KSU rare books librarian Roger C. Adams says as a single, donated collection, the Hering materials truly are “outstanding.” Among the books are an original Latin edition of Androvandi’s classic treatise on fowl, The Onithology, published from 1599 to 1603; the first English poultry book, A Treatise on Domestic Poultry by John Lawrence, dated 1815; and the first U.S. poultry book not reprinted from England, The American Poultry Book by Micajah R. Cock, published in 1843 in New York. (Yes, Cock.)

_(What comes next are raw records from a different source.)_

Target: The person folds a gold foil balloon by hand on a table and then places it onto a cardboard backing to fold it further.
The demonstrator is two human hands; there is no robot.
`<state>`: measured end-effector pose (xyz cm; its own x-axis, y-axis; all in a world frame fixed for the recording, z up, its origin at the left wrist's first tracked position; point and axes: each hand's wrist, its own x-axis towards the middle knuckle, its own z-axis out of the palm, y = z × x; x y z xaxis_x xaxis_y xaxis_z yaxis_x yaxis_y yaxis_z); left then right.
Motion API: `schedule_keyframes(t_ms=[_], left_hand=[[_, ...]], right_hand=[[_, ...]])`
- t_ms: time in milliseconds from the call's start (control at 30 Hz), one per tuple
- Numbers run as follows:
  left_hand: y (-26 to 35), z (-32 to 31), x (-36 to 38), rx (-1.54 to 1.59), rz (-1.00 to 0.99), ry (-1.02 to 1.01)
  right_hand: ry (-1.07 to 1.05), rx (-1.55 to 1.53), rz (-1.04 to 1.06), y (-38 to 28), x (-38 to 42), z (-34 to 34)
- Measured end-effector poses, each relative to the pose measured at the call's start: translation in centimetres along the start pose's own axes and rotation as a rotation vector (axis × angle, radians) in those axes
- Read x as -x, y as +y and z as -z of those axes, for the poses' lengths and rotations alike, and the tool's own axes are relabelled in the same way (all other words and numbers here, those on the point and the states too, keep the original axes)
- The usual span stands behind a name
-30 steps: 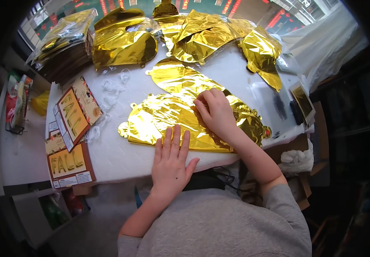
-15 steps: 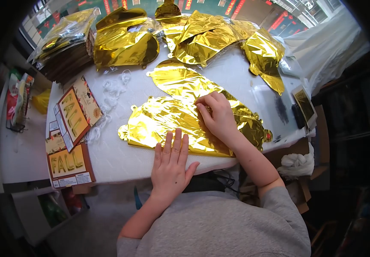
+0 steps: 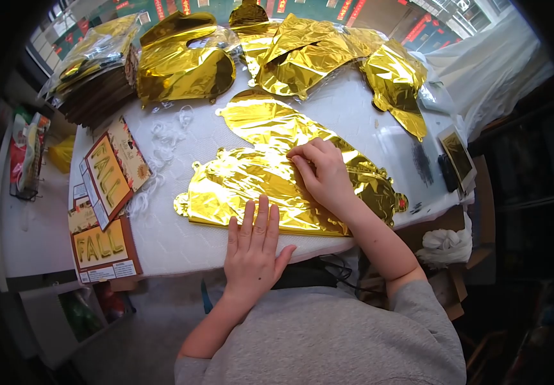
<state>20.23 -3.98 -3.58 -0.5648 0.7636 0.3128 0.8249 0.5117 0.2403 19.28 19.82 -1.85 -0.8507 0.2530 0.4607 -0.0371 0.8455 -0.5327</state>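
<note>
At the left of the frame I see two overlapping brown-and-orange printed cards (image 3: 106,173) reading FALL on the white tabletop (image 3: 168,250), with a loose tangle of thin white ribbon (image 3: 165,138) just right of them. The crinkled, shiny gold foil sheet (image 3: 238,183) lies flat in layers at centre; I read its long axis as nearly level across the view, a tabbed end pointing left, the other pointing right, while its upper flap slants from upper centre down rightward. At lower centre, the left hand (image 3: 251,253) is palm down, fingers straight and slightly apart, their tips on the foil's near edge. Right of centre, the right hand (image 3: 322,173) is over the foil, fingers curled, thumb close to them; I can't tell whether they pinch it. Farther right I see a pale-framed rectangular panel (image 3: 458,157).
</note>
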Motion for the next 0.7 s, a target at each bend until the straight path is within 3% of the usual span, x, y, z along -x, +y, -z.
schedule_keyframes(t_ms=[333, 567, 700], left_hand=[[-0.07, 0.31, -0.2, 0.033, 0.002, -0.079], [-0.18, -0.01, 0.06, 0.048, -0.008, -0.006], [-0.13, 0.38, -0.16, 0.054, -0.02, -0.094]], right_hand=[[-0.018, -0.018, 0.004, 0.03, -0.04, 0.0], [-0.018, -0.009, 0.031, -0.23, -0.19, 0.3], [-0.009, -0.022, 0.051, 0.16, -0.06, 0.1]])
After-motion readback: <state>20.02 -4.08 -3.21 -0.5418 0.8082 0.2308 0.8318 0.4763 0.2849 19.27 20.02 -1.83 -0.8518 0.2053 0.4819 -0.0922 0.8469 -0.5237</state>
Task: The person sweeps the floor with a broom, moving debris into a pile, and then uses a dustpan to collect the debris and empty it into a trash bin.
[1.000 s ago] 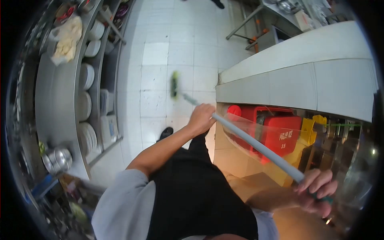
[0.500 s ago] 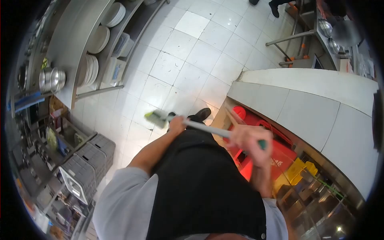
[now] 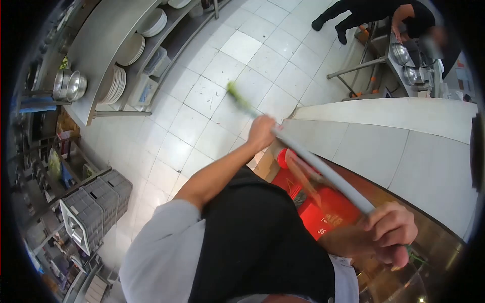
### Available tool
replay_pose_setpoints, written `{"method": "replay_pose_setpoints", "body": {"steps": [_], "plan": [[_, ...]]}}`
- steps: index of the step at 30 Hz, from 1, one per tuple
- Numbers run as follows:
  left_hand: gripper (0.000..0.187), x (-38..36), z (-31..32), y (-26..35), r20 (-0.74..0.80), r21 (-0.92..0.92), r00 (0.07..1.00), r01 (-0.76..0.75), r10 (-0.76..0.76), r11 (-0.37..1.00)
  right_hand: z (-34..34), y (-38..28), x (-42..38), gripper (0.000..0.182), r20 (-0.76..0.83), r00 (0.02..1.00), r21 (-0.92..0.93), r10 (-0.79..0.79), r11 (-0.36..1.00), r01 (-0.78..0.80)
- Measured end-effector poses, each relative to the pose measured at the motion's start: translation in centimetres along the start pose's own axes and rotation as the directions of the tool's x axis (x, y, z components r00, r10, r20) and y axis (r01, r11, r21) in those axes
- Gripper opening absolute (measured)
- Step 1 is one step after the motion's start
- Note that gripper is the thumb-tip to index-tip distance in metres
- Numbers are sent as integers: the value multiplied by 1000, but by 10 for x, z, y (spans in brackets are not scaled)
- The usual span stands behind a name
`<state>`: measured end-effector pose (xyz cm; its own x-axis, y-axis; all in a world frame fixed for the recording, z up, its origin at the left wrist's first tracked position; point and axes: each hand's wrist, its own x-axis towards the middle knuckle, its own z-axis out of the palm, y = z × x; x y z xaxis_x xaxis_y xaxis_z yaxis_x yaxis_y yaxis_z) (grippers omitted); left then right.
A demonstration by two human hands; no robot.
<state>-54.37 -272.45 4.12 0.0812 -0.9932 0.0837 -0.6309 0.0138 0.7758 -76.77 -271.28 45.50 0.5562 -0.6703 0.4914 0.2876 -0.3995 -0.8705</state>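
Note:
I hold a long grey pole (image 3: 323, 170) with both hands. My left hand (image 3: 261, 132) grips it partway down the shaft. My right hand (image 3: 388, 233) is closed around its upper end, where a green grip peeks out. The pole slopes down and away to a blurred green head (image 3: 236, 95) over the white tiled floor (image 3: 202, 101). My black apron and grey sleeves fill the lower middle of the view.
A white counter (image 3: 404, 146) runs along the right, with red bins (image 3: 313, 212) beneath it. Steel shelving (image 3: 108, 45) with stacked plates lines the left. Grey crates (image 3: 96, 207) stand at lower left. Another person in black (image 3: 384, 12) works at a steel table at top right.
The pole has swung outward: its green head went from near my foot to farther out over the tiles. My right hand has drawn back toward my body.

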Motion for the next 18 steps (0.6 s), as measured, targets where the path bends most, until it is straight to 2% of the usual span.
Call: {"method": "replay_pose_setpoints", "body": {"steps": [3, 5, 6, 7, 8, 10, 12, 13, 14, 15, 16, 18], "plan": [[41, -93, -27, -27, 43, 77, 997, 57, -60, 995, -14, 20, -16, 65, -65, 996, 198, 61, 979, -47], [41, -154, -36, -77, 4, 154, 952, 301, -305, 941, 19, 68, -29, 59, -254, 928, 201, 274, 953, -226], [41, -175, -45, -98, -44, 196, 915, 401, -401, 895, 41, 94, -29, 55, -243, 869, 275, 431, 890, -365], [41, -193, -45, -136, -24, 275, 892, 440, -451, 855, 62, 110, -29, 51, -216, 785, 343, 580, 798, -495], [37, -195, -53, -152, 42, 293, 807, 553, -589, 779, 75, 116, -29, 49, -164, 808, 301, 565, 809, -505], [32, -188, -26, -204, -63, 245, 889, 455, -454, 856, 92, 128, -25, 45, -54, 847, 207, 528, 836, -508], [29, -133, 0, -205, -170, 127, 962, 235, -213, 964, 88, 120, 1, 46, -4, 946, 103, 324, 941, -322], [32, -92, 18, -201, -356, 70, 933, -33, 56, 997, 87, 113, 15, 47, 29, 975, 56, 218, 974, -220], [32, -46, 18, -174, -296, -1, 948, 117, -112, 993, 91, 109, 26, 49, 12, 979, 12, 203, 979, -203], [33, -6, 22, -165, -175, -1, 964, 204, -201, 979, 95, 106, 38, 50, -1, 983, -35, 182, 983, -182], [36, 28, 23, -154, -207, -78, 967, 135, -148, 988, 99, 105, 48, 52, -12, 988, -84, 156, 984, -157], [39, 78, 13, -133, -125, -169, 985, 97, -119, 981, 102, 98, 58, 60, -83, 991, -204, 108, 971, -123]]}}
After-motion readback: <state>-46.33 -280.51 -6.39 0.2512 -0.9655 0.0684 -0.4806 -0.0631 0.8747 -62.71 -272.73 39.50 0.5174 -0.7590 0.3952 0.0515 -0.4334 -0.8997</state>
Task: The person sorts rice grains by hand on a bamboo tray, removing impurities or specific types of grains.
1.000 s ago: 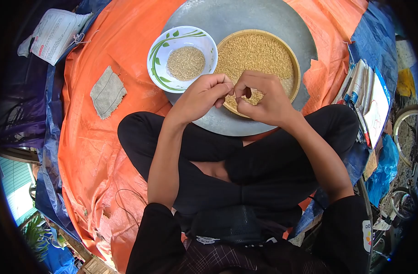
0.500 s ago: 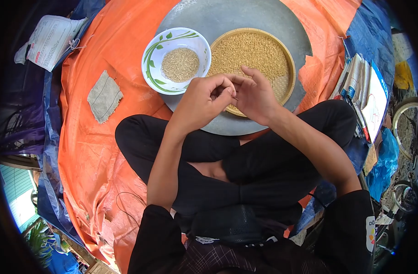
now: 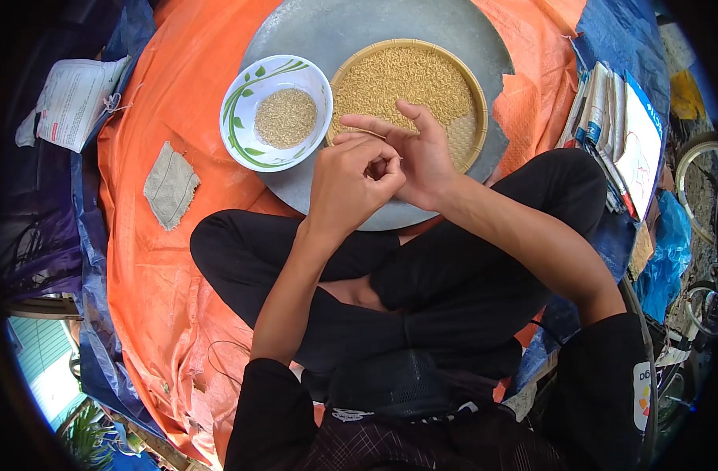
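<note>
My left hand [image 3: 351, 179] is closed in a pinch, thumb against fingertip. Whatever sits in that pinch, if anything, is too small to make out. Close behind it, my right hand [image 3: 428, 161] is turned palm up with thumb and fingers spread; the left hand hides part of its palm. Both hands are over the near edge of a round woven tray [image 3: 480, 145] spread with golden unhusked grain [image 3: 410, 78]. Left of the tray, a white bowl with green leaf patterns [image 3: 241, 94] holds paler grain [image 3: 285, 118].
Tray and bowl rest on a round grey metal sheet [image 3: 374, 22] over an orange tarpaulin [image 3: 194, 63]. A grey cloth scrap [image 3: 170, 186] lies at left. Packed sacks [image 3: 610, 118] are at right, a white bag [image 3: 80, 102] at far left. My crossed legs [image 3: 469, 259] are in front.
The view has shifted slightly, moving bowl and tray left. My right fingers have spread further apart, while my left hand stays pinched beside the right palm.
</note>
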The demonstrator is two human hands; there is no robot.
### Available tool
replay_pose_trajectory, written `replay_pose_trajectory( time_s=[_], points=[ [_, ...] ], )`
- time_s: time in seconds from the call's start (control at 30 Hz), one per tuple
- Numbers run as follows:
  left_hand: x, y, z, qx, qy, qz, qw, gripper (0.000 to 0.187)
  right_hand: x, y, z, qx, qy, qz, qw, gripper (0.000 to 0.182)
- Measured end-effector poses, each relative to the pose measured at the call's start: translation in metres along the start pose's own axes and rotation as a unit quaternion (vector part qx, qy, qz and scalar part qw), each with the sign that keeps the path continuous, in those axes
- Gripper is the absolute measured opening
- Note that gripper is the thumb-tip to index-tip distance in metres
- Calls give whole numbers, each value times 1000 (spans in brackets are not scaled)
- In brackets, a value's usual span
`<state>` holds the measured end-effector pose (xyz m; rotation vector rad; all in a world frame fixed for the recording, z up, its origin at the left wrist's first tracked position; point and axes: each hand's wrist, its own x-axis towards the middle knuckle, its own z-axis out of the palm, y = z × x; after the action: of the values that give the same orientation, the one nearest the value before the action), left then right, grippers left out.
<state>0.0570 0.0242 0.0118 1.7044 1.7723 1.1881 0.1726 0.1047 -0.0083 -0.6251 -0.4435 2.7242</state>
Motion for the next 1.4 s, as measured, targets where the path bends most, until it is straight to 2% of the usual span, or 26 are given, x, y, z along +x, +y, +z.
replay_pose_trajectory(
  time_s=[0.23,0.33,0.47,0.57,0.63,0.73,0.8,0.87,0.93,1.03,1.13,1.23,1.33,1.4],
  points=[
    [0,0,-1,15,-10,5,1000,9,5,1,-12,-30,-32,-8,999,78],
    [2,5,-8,35,-44,16,998,8,3,0,-9,-16,-47,-1,999,76],
    [3,16,-41,-67,-73,-48,994,5,7,-1,-11,80,-112,13,990,76],
    [2,16,-85,-118,-47,-131,983,4,8,-4,-2,94,-59,-7,994,78],
    [0,8,-104,-183,-44,-153,970,3,8,-7,0,80,-59,-15,995,79],
    [-2,-9,-119,-64,-188,-213,957,8,8,-11,2,47,-43,-30,998,79],
    [-2,-18,-106,29,-292,-237,926,14,16,-13,3,-3,-40,-41,998,78],
    [-3,-35,-87,149,-354,-245,890,17,34,-18,15,-55,-60,-77,994,76],
    [-4,-49,-68,203,-369,-213,881,17,49,-26,34,-111,-85,-94,986,78],
    [-12,-73,-26,221,-205,-110,947,15,100,-29,53,-256,-66,-108,958,83],
    [-13,-72,2,232,-103,-19,967,16,114,-32,63,-327,-8,-141,934,84],
    [-16,-77,21,265,-125,-26,956,12,89,-40,52,-315,-25,-138,939,78],
    [-16,-88,29,290,-174,0,941,8,48,-48,30,-319,14,-113,941,69],
    [-14,-82,25,282,-180,-11,942,8,15,-57,21,-379,27,-100,920,62]
  ],
)
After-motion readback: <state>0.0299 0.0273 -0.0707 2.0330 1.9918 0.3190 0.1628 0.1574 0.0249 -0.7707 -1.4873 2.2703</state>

Adams recalls a favorite story about Mrs. Hering as a collector. Shopping used bookstores and antique shops, he says, she apparently would inquire about poultry books only to be repeatedly directed to ‘poetry’ sections. In time, though, she managed to amass nearly 1,000 poultry volumes, which collectively show the progression of poultry keeping in this country. Readers can trace the importance of poultry to the country’s rural economy from the first promotion of “practical agricultural methods” in the early 1800s, to the beginnings of economic discussions – how to market poultry products and make a profit from a flock – in the mid-1800s, to finally, the switch to big commercial operations.
Today, most users of the Hering Collection are agricultural historians but occasionally poultry farmers or hobbyists, mostly from eastern and central Kansas. They use it to study old-time practices. “A few want to go back to the early 19th- or 20th-century techniques,” Adams explains.
Loyl, himself a donor to the K-State library and the author of several poultry books, including Poultry of the World, corresponded with Mrs. Hering before her death. He says printed materials such as she collected are no longer easy to find but remain important to preserve. Just like the increasingly hard-to-find delousers, incubators and pottery founts, old-time poultry books and catalogs play an important role in helping to tell the story of poultry keeping in the United States.